- Exercise instructions -
Exclude the pictures, and otherwise reproduce the data in full.
----
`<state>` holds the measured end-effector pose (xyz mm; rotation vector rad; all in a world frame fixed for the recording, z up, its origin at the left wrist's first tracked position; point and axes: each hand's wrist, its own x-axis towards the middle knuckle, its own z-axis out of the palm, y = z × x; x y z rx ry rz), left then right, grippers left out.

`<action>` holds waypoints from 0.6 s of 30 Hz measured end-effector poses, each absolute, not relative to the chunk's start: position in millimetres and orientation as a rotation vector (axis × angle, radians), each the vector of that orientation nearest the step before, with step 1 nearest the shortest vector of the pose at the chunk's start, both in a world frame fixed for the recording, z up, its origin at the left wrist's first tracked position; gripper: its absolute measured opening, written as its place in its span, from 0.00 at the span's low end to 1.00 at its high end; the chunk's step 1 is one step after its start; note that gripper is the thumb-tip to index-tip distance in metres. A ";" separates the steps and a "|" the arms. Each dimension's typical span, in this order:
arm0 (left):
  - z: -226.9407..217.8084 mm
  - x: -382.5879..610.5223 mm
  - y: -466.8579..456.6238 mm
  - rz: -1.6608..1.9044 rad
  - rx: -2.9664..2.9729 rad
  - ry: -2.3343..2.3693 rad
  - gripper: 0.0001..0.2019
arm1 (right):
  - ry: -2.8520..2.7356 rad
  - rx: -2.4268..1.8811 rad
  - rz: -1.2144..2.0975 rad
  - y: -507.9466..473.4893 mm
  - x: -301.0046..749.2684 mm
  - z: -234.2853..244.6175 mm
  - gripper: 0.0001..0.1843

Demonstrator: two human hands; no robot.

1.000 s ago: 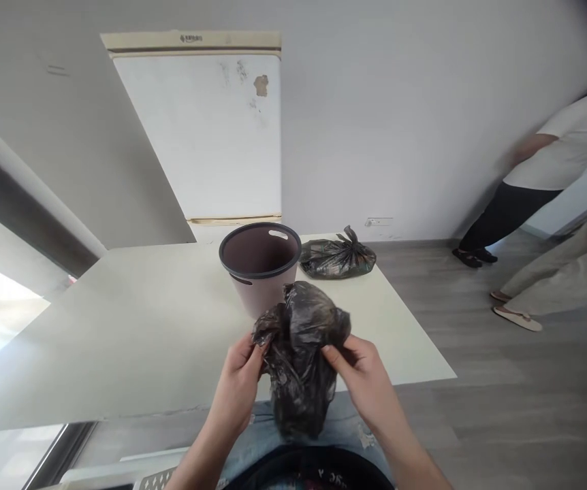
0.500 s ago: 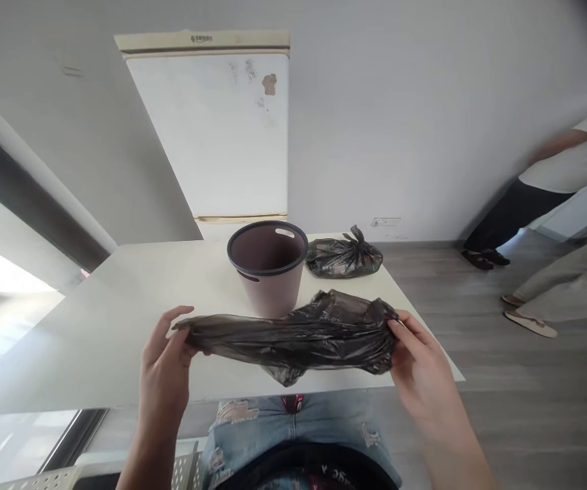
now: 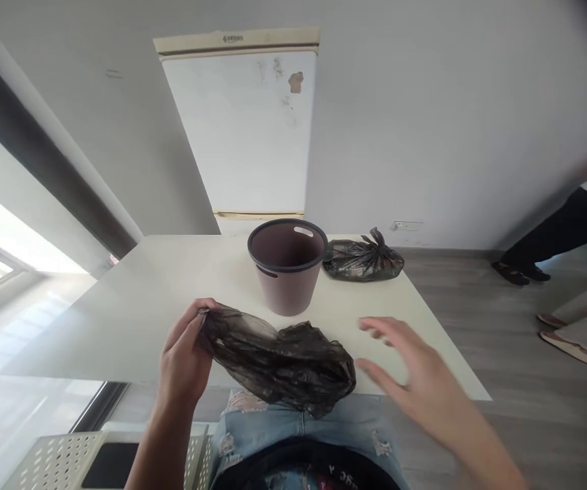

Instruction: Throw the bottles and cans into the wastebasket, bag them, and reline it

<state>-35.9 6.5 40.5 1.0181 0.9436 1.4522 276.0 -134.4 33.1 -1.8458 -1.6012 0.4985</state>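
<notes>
Two bare hands work at the near edge of a white table (image 3: 120,306). The left hand (image 3: 184,361) has its fingers (image 3: 191,325) curled shut around the left end of a crumpled black plastic bag (image 3: 283,357), pinching the thin film between thumb and fingertips. The right hand (image 3: 416,378) is open, its fingers (image 3: 375,327) spread and blurred, holding nothing. It hovers just right of the bag's loose end, and whether it touches the bag is unclear.

The bag's long axis runs left to right. The gripped end sits higher, and the bulkier right end sags over the near table edge above the person's jeans. Farther back on the table stands an open mauve bin (image 3: 287,265). A tied black bag (image 3: 363,258) lies just beside it on the right.
</notes>
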 end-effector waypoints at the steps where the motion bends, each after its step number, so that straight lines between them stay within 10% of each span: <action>1: 43.7 -35.0 3.5 1.406 1.013 0.914 0.09 | -1.675 -1.712 0.559 -123.6 256.4 34.4 0.27; 4: 47.8 -37.9 -2.9 1.242 0.995 0.784 0.09 | -1.749 -1.423 0.759 -87.0 198.2 25.6 0.34; 8: 49.4 -55.8 -2.3 1.198 1.125 0.797 0.21 | -1.591 -1.248 0.988 -48.7 166.9 16.2 0.15; 13: 57.0 -94.4 9.0 1.098 1.750 1.339 0.33 | -1.498 -1.293 0.813 -29.0 183.2 54.9 0.10; 18: 47.2 -143.9 14.8 0.946 2.104 1.832 0.26 | -1.600 -1.407 0.505 -31.8 189.9 88.2 0.09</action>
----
- Answer box -
`<state>` holds the measured end-effector pose (xyz mm; rotation vector rad; all in a world frame fixed for the recording, z up, its origin at the left wrist's first tracked position; point and axes: each hand's wrist, its own x-axis towards the middle knuckle, its own z-axis out of the palm, y = z × x; x y z rx ry rz), left then right, grippers left out.

`<action>` holds waypoints from 0.6 s of 30 Hz measured end-effector poses, each absolute, not relative to the chunk's start: position in millimetres and orientation as a rotation vector (axis × angle, radians), each the vector of that orientation nearest the step before, with step 1 nearest the shortest vector of the pose at the chunk's start, both in a world frame fixed for the recording, z up, its origin at the left wrist's first tracked position; gripper: its absolute measured opening, written as its place in its span, from 0.00 at the span's low end to 1.00 at its high end; the chunk's step 1 is one step after its start; note that gripper is the thumb-tip to index-tip distance in metres. A ";" separates the steps and a "|" the arms. Each dimension's typical span, in this order:
arm0 (left):
  - z: -226.9407..217.8084 mm
  - x: -382.5879..610.5223 mm
  - y: -466.8579..456.6238 mm
  - rz: -1.6608..1.9044 rad
  - rx: -2.9664..2.9729 rad
  - ry: -2.3343..2.3693 rad
  - gripper: 0.0001..0.2019
arm1 (right):
  - ry: -2.8520..2.7356 rad
  - rx: -2.4268..1.8811 rad
  - rz: -1.2144..2.0975 rad
  - y: -507.9466..473.4893 mm
  - x: -301.0046..749.2684 mm
  - z: -234.2853..244.6175 mm
  - gripper: 0.0001..0.1843

Demonstrator: two human hands; no robot.

1.000 s ago: 
0.500 s ago: 
now: 

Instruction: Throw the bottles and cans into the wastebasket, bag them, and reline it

<state>-35.9 6.5 40.5 1.0181 0.9436 1.4522 276.0 -134.4 33.1 -1.8458 -1.6012 0.4985</state>
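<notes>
Two bare hands work at the near edge of a white table (image 3: 120,306). The left hand (image 3: 184,361) has its fingers (image 3: 191,325) curled shut around the left end of a crumpled black plastic bag (image 3: 283,357), pinching the thin film between thumb and fingertips. The right hand (image 3: 416,378) is open, its fingers (image 3: 375,327) spread and blurred, holding nothing. It hovers just right of the bag's loose end, and whether it touches the bag is unclear.

The bag's long axis runs left to right. The gripped end sits higher, and the bulkier right end sags over the near table edge above the person's jeans. Farther back on the table stands an open mauve bin (image 3: 287,265). A tied black bag (image 3: 363,258) lies just beside it on the right.
</notes>
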 end-effector waypoints at the steps where the motion bends, each after its step number, so that straight lines between them stay within 10% of each span: <action>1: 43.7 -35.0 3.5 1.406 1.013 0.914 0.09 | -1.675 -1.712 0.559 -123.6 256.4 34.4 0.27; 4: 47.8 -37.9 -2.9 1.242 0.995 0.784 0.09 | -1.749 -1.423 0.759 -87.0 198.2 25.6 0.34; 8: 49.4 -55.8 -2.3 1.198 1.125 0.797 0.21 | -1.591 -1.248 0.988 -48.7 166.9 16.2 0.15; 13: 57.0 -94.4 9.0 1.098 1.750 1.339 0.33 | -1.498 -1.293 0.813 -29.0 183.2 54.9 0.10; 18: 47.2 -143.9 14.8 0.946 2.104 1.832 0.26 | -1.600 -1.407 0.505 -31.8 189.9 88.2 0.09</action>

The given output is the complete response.